Gardening for wildlife

  • Remove surplus dead leaves from ponds to prevent decomposition pollution.
  • Clean out bird boxes of old nesting material so they may be used as winter roosts.


August jobs on your allotment

Maintaining soil structures and planning ahead

  • Green manures such as Mustard and Phacelia and Grazing Rye can be sown now.
  • Continue regular weeding to avoid build-up of work later.

Sowing and Growing

  • Sow oriental vegetables such as mizuna, pak choi and mustard greens for salad leaves- they bolt less at this time of year.
  • Sow parsley to last through till spring on a sunny windowsill.
  • Sow Swiss chard and perpetual spinach at the beginning of the month.
  • Make a last sowing of beetroot at the beginning of the month.
  • Sow fast-growing ‘catch crops’ for autumn use, such as radish, lettuce, rocket and turnips.
  • Plant out winter brassicas, broccoli, kale and cabbbages in soil which has been limed at least 6 weeks before, to reduce club root infestations.
  • Plant new strawberries now, either as detached runners or new plants.
  • In dry weather keep runner beans well-watered twice a week to aid setting.
  • To reduce risk of tomato blight, water directly onto the roots not the leaves.
  • Feed courgette plants weekly with a high potash liquid feed to continue fruiting.
  • Summer prune trained fruit trees such as fans, espaliers and cordons.
  • Prune plum and damson trees after fruiting. On grape vines shorten fruit bearing branches to two leaves beyond the fruit bunch.
  • Prune out fruited canes of summer raspberries.
  • Tie in new canes on raspberries and blackberries.
  • On grape vines shorten fruit bearing branches to two leaves beyond the fruit bunch.
  • Cut back chives if showing signs of rust and new shoots will quickly appear. Remove mint plants showing signs of rust. The disease will persist over winter and re-infect new plants next year.
  • Pick off and destroy rosemary leaf beetle which are active at this time of year.
  • In the greenhouse avoid splashing water onto leaves.

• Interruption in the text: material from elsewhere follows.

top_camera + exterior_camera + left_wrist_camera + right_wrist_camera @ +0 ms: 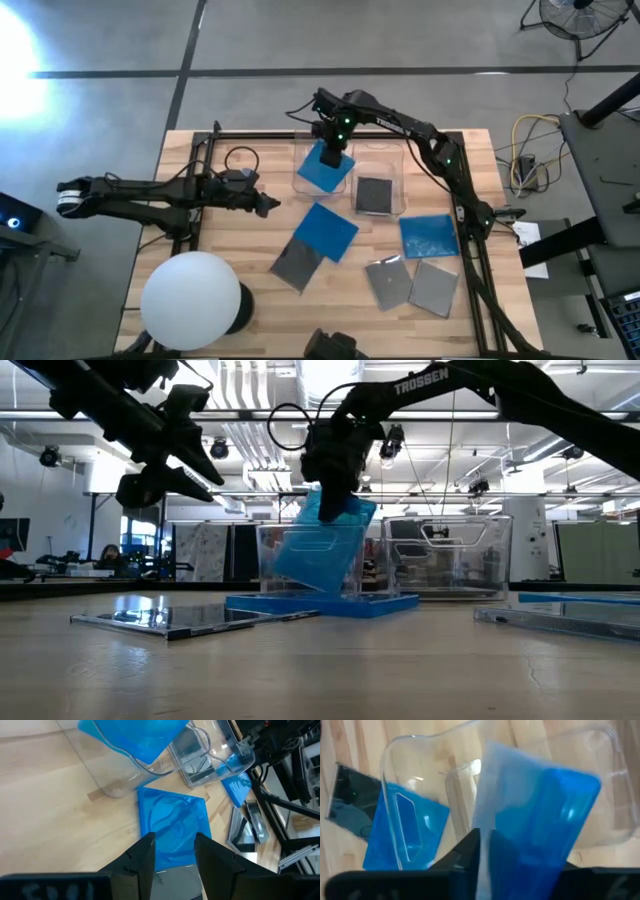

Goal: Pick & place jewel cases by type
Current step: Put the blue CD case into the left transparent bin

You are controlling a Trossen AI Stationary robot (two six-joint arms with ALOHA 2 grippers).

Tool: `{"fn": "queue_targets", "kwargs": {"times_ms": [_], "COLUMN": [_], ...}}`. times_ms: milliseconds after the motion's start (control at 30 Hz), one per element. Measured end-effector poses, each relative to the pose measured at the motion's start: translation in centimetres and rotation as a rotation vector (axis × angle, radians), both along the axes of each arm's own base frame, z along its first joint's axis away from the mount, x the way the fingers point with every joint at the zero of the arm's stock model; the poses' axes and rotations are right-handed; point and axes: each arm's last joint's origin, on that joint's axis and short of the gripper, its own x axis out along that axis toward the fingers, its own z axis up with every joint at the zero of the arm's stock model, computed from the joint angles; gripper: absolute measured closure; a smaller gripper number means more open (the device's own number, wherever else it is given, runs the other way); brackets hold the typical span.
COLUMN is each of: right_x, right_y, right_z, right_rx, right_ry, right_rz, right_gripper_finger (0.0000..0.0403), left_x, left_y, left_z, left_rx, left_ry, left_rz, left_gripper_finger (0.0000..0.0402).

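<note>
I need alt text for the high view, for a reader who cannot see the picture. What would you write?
From above, the right gripper holds a tilted blue jewel case over the left clear bin; the right clear bin holds one grey case. The left gripper waits open above the wooden table, where two blue and two grey cases lie loose.

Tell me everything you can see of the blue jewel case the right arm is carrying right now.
The held blue jewel case is a thin, flat, square piece of bright blue translucent-looking plastic. The right gripper has its jaws shut on the case's upper edge. In the low view it hangs tilted, partly down inside the left clear bin, its lower corner near the bin floor; whether it touches cannot be told. That bin looks to hold nothing else. The left gripper waits apart, open, above the table.
</note>
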Motion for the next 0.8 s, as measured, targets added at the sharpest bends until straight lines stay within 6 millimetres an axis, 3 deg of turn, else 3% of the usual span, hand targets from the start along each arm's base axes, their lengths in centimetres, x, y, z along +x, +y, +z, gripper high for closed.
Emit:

Moisture triggers spore germination of fungal diseases.

Harvesting

  • Harvest sweet corn when a grain exudes milky juice when tested with a fingernail and the whiskers are brown.
  • Harvest onions and shallots when the stems are dry and papery.
  • Start harvesting runner beans, parsnips and cucumbers when ready.
  • Complete harvesting of second early potatoes and begin to harvest main crop potatoes as they begin to flower.
  • Harvest early ripening apples and pears.
  • Harvest carrots, but leave protective insect mesh on carrots until autumn.

Gardening for wildlife

  • Leave some flower seed heads on plants as source of food for wildlife.
  • Cut and shake ripe seed heads of annuals over suitable patches of bare soil for flowers next year.